▸ What to produce
Emit an exact copy of the lines running from the start of the records to the line containing "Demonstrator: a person", both included.

<<<<

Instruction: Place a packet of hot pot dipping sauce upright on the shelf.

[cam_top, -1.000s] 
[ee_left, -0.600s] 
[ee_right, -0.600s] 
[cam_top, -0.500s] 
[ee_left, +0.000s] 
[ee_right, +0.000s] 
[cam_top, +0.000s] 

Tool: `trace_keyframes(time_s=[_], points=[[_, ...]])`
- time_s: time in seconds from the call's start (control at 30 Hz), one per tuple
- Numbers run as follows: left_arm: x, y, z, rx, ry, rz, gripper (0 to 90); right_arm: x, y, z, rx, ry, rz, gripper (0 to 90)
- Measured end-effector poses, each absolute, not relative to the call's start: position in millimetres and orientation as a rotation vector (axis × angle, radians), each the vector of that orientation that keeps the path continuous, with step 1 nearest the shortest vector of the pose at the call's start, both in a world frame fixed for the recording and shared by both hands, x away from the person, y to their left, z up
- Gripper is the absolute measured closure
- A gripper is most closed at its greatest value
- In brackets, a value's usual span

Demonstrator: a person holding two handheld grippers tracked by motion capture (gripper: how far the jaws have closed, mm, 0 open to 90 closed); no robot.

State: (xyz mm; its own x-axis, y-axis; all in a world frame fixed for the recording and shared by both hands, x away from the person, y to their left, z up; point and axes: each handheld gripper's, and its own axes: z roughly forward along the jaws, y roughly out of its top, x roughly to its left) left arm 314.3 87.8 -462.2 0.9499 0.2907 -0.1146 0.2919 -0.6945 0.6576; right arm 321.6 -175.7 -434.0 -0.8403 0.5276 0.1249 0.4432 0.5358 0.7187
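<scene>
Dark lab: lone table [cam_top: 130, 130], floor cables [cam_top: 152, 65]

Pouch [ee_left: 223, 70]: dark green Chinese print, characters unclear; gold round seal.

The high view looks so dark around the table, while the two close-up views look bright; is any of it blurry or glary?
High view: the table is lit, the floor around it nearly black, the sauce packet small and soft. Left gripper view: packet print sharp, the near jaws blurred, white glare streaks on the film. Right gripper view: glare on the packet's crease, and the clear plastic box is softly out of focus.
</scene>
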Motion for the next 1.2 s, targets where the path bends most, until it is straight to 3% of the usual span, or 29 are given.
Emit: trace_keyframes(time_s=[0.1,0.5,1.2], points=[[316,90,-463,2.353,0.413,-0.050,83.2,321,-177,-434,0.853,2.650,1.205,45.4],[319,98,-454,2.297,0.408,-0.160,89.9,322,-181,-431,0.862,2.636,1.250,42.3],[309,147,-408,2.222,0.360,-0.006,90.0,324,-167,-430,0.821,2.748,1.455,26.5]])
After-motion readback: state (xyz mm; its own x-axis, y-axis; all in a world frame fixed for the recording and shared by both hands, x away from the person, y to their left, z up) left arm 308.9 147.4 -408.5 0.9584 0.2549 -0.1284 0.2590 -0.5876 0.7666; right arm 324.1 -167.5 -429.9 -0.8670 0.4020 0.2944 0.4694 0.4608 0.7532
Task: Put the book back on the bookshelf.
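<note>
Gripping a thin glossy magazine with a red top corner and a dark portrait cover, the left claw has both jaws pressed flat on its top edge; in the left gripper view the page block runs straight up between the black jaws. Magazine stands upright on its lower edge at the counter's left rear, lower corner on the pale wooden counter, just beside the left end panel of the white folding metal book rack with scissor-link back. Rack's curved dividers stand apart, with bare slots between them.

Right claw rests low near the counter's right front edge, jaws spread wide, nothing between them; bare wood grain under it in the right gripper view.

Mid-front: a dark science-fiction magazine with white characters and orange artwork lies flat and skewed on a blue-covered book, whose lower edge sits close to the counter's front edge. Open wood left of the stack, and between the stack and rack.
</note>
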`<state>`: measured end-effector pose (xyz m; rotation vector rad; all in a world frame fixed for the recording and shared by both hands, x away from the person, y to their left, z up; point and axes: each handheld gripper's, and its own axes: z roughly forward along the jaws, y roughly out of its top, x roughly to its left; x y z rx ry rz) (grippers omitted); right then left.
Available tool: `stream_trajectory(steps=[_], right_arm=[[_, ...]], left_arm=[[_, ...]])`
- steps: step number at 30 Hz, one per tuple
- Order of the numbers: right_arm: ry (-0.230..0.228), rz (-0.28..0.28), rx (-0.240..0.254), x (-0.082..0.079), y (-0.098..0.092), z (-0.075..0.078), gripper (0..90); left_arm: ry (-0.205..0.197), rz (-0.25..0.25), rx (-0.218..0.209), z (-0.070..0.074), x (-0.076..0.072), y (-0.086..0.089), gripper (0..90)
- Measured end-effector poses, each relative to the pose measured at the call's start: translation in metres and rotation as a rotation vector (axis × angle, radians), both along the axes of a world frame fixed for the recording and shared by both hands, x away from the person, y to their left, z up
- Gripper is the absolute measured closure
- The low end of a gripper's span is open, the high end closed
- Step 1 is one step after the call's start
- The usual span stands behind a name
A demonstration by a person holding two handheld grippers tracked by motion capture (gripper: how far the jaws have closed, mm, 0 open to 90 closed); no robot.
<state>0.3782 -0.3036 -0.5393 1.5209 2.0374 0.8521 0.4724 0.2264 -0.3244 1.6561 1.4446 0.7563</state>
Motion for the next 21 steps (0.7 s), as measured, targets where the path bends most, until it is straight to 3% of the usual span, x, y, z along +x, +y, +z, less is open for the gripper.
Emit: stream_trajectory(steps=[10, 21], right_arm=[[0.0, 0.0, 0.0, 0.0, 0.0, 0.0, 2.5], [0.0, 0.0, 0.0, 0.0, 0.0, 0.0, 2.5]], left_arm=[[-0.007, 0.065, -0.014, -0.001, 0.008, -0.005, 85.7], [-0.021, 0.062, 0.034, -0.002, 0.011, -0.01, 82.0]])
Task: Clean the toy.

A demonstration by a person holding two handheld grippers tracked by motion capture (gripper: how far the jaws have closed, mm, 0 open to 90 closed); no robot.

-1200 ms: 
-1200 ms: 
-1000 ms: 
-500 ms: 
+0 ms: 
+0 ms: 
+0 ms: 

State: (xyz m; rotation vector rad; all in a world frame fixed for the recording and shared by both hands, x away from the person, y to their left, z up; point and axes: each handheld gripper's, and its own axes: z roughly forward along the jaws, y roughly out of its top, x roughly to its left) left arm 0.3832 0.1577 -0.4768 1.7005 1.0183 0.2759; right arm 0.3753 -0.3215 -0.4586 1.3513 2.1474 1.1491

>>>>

▸ Answer to this exercise
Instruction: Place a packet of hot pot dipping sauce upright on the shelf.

[cam_top, -1.000s] 
[ee_left, -0.600s] 
[ee_right, -0.600s] 
[cam_top, -0.500s] 
[ee_left, +0.000s] 
[ee_right, +0.000s] 
[cam_top, +0.000s] 

Tool: `trace_keyframes(time_s=[_], points=[[_, ...]])`
- time_s: time in seconds from the call's start (control at 30 Hz), one per tuple
- Numbers run as follows: left_arm: x, y, z, rx, ry, rz, gripper (0 to 90); right_arm: x, y, z, rx, ry, rz, gripper (0 to 90)
- Measured end-effector poses, each absolute, not relative to the call's start: position in millimetres and orientation as a rotation vector (axis × angle, radians), each the vector of that orientation that keeps the path continuous, with step 1 nearest the shortest vector of the pose at the call's start, both in a world frame fixed for the recording and shared by both hands, x away from the person, y to their left, z up
- Gripper is the absolute measured closure
- A gripper is most closed at its greatest value
- In brackets, a value's usual span

Demonstrator: a person holding two handheld grippers tracked by motion capture (gripper: how far the jaws have closed, mm, 0 open to 90 closed); no robot.

There's nothing left to add to the output.